* _WORK INSTRUCTION_
Which lines of the data contain the string "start"? Copy every one of them.

Dataset entries
────────────────
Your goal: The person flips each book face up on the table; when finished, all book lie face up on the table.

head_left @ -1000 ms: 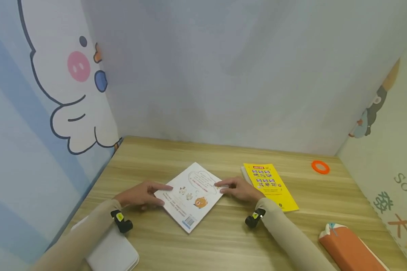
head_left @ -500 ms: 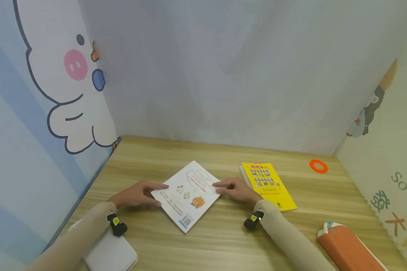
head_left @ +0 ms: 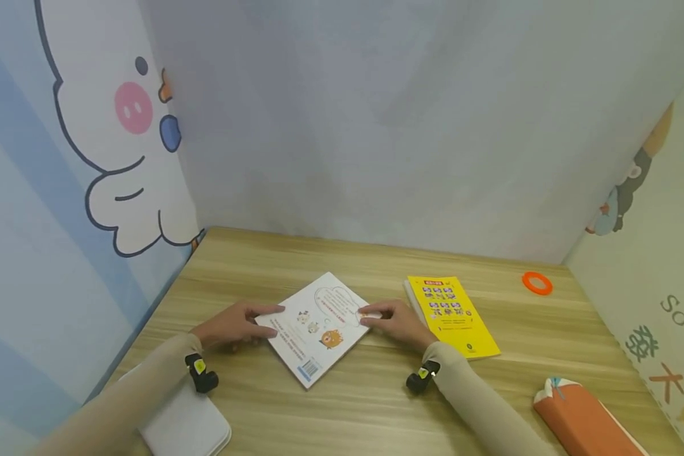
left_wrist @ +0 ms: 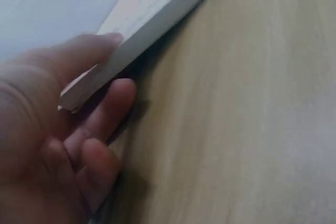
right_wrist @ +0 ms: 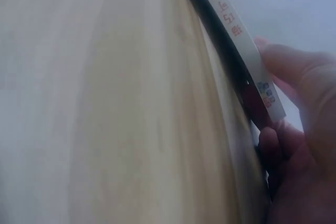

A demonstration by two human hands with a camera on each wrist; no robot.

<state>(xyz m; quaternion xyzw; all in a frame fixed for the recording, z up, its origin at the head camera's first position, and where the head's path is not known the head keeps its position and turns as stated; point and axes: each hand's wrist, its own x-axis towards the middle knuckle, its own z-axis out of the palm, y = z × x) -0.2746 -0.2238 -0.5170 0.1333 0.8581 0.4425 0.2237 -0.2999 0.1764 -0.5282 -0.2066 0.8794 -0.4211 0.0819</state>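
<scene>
A white book [head_left: 319, 329] with cartoon animals and a barcode on its upper face lies at a slant between the two hands in the head view. The left hand [head_left: 232, 324] grips its left corner; in the left wrist view the thumb is on top of the book [left_wrist: 152, 30] and curled fingers are beneath. At the opposite corner the right hand [head_left: 399, 322] pinches the book. In the right wrist view the spine [right_wrist: 247, 56] with red lettering shows, the thumb above and fingers below. Part of the book is slightly above the wooden surface.
A yellow book [head_left: 458, 316] lies on the table [head_left: 342, 418] beside the right hand, over something white. An orange ring [head_left: 537, 283] is at the back right. An orange pencil case [head_left: 587, 418] sits front right, and a white flat object [head_left: 188, 421] lies under the left forearm.
Both hands keep hold of the white book, which stays almost in place. Its near corner has shifted slightly left, and the camera view has swayed a little.
</scene>
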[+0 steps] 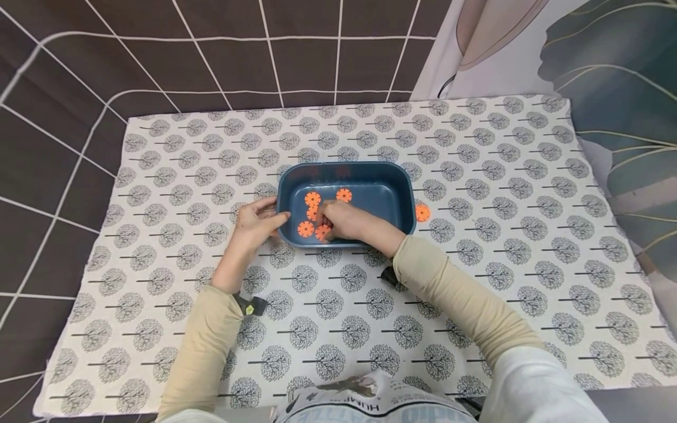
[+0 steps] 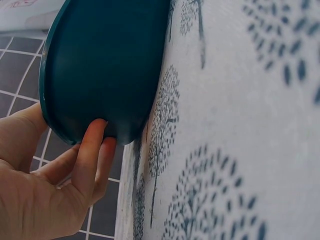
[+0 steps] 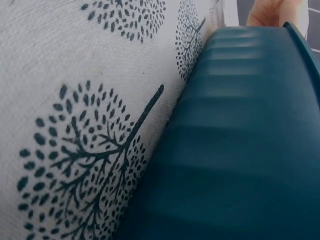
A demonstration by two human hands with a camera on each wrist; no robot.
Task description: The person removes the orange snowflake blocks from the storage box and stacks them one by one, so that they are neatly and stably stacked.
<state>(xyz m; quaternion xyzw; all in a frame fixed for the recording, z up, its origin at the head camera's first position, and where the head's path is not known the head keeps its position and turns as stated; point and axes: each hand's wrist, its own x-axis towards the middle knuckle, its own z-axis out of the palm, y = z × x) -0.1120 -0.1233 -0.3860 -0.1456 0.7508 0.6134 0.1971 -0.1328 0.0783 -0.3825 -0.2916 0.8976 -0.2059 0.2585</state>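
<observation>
A dark blue bin (image 1: 372,244) stands on the patterned cloth, with several orange notched discs (image 1: 305,229) on the left part of its floor. My left hand (image 1: 255,224) grips its left end, thumb over the rim and fingers outside; the left wrist view shows this hand (image 2: 60,175) against the bin's outer wall (image 2: 110,65). Inside the bin, my right hand (image 1: 344,220) reaches down with bent fingers among the discs, touching them; whether it pinches one is hidden. The right wrist view has only the bin's outer side (image 3: 240,150) and part of the left hand (image 3: 272,12).
Another orange disc (image 1: 422,212) lies on the cloth (image 1: 518,235) just right of the bin. A bit of orange (image 1: 274,233) shows beside the left hand, outside the bin. Dark tiled fabric (image 1: 238,64) hangs behind and left, a patterned curtain (image 1: 624,117) at the right.
</observation>
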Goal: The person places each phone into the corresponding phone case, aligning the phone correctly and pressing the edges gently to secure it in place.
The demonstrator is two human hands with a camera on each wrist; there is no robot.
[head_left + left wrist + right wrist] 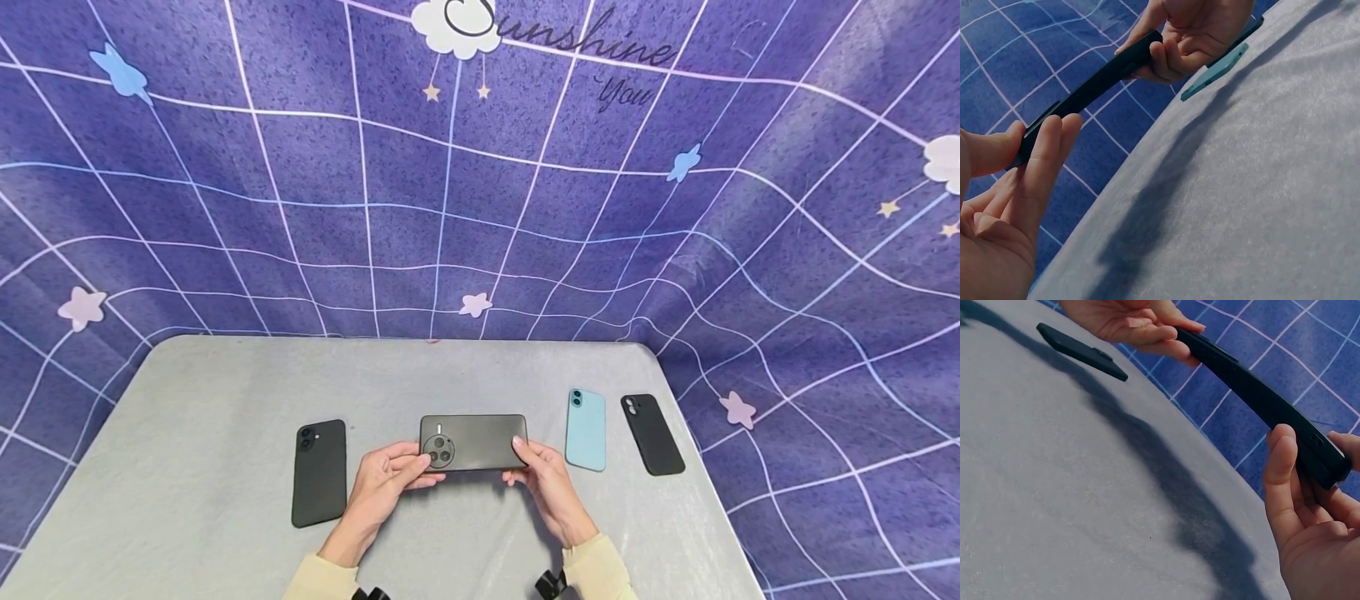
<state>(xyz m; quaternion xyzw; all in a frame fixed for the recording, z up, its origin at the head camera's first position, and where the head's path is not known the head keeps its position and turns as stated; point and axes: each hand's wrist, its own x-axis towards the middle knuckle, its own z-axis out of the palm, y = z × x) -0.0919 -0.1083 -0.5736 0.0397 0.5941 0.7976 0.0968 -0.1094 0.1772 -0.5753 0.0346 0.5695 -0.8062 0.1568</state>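
Note:
Both hands hold a dark smartphone [483,442] sideways above the table, its back and round camera ring facing up. The left hand [378,487] pinches the camera end, thumb on top near the ring and fingers beneath. At the opposite end the right hand [551,487] grips it likewise, thumb on the back and fingers under the edge. In the right wrist view the phone [1260,403] appears edge-on, with a small opening in its side. Its screen side is hidden in the head view.
A black phone [318,475] lies by the left hand. To the right lie a light blue phone [586,430] and a black phone or case [654,435]. All rest on a grey cloth-covered table [225,392]; a blue-purple grid curtain [405,225] hangs behind and on the right.

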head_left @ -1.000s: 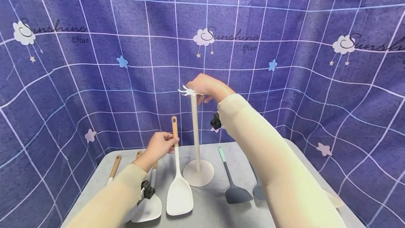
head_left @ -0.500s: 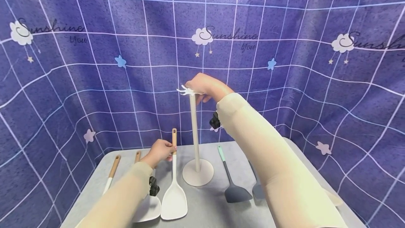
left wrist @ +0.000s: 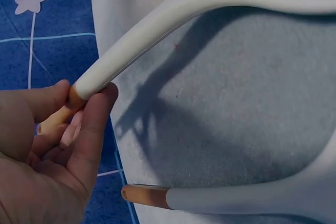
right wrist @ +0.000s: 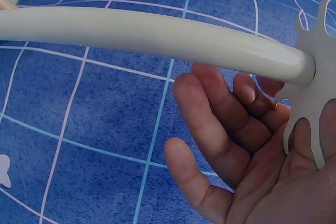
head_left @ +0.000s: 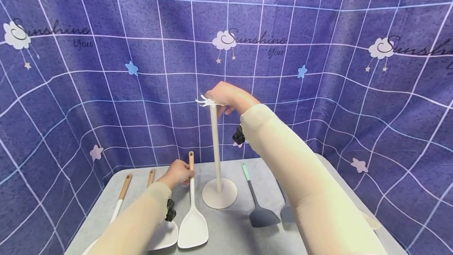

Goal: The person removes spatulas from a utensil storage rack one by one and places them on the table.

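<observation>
In the head view, my left hand (head_left: 178, 172) pinches the wooden handle of a white turner (head_left: 192, 229), whose wide blade points toward me over the table. The left wrist view shows thumb and fingers on the wood just by the white shaft (left wrist: 142, 40), with a shadow below it. My right hand (head_left: 228, 95) holds the top of a pale utensil stand (head_left: 215, 148), which stands upright on its round base. In the right wrist view its hook plate (right wrist: 315, 95) lies against the palm; the fingers are bent, partly behind the pole.
Left on the grey table (head_left: 244, 243) lie more white utensils with wooden handles (head_left: 124, 187), partly hidden by my left sleeve. Right of the stand lies a dark turner with a mint handle (head_left: 262, 215); another dark utensil (head_left: 287, 213) is half behind my right arm. A patterned curtain (head_left: 170, 58) surrounds the table.
My left hand has lowered the white turner and brought it slightly left, away from the stand's pole. The right hand keeps its place on top of the stand.
</observation>
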`<state>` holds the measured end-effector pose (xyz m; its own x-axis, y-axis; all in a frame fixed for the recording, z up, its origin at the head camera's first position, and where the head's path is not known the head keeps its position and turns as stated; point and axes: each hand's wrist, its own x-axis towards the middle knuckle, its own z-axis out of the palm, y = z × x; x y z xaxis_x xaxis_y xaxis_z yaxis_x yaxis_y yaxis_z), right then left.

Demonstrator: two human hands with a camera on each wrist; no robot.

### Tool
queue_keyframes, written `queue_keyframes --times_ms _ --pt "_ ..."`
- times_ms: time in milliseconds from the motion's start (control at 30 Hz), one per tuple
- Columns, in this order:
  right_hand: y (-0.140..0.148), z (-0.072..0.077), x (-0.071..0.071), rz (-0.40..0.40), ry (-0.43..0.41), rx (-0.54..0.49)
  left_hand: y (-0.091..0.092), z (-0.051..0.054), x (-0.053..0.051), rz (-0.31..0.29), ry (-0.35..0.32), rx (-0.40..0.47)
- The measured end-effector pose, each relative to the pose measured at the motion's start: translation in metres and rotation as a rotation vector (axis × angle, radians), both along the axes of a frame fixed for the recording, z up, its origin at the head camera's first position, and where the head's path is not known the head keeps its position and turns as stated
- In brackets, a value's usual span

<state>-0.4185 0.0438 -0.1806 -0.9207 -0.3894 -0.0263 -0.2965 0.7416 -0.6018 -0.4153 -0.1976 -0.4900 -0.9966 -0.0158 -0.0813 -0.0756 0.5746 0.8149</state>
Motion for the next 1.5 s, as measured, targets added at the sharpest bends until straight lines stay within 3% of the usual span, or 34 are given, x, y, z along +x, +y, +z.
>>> queue_keyframes --times_ms 233,333,467,567,767,1167,1333,1500 --pt "-0.002 0.001 0.001 -0.008 -0.003 0.016 -0.002 -0.011 -0.001 -0.044 0.004 -0.07" --pt "-0.003 0.001 0.0 -0.003 0.0 0.016 -0.002 -0.013 -0.001 -0.044 0.017 -0.144" --pt "-0.005 0.0 0.0 0.002 0.002 0.017 0.0 -0.012 0.007 -0.051 0.024 -0.271" --pt "-0.005 -0.002 0.0 0.006 0.0 0.022 0.003 -0.012 0.014 -0.047 0.012 -0.308" --pt "-0.009 -0.002 -0.001 0.006 0.002 0.018 0.001 -0.016 0.019 -0.012 -0.006 -0.267" --pt "-0.009 -0.005 -0.006 0.02 0.011 -0.011 -0.006 -0.02 0.021 -0.044 -0.026 -0.222" --pt "-0.006 -0.006 -0.006 0.003 0.002 -0.027 -0.009 -0.015 0.022 -0.055 -0.049 -0.228" --pt "0.0 -0.004 -0.005 -0.01 0.0 -0.028 -0.009 -0.001 0.019 -0.055 -0.049 -0.214"
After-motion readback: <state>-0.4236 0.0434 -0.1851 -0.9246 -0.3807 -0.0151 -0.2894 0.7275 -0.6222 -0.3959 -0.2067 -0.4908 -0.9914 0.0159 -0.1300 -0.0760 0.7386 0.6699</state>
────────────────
* _ANSWER TO THE EXERCISE_
- times_ms: time in milliseconds from the motion's start (control at 30 Hz), one per tuple
- The measured end-effector pose, each relative to the pose measured at the motion's start: translation in metres and rotation as a rotation vector (axis × angle, radians), both along the axes of a frame fixed for the recording, z up, its origin at the head camera's first position, and where the head's path is not known the head keeps its position and turns as stated

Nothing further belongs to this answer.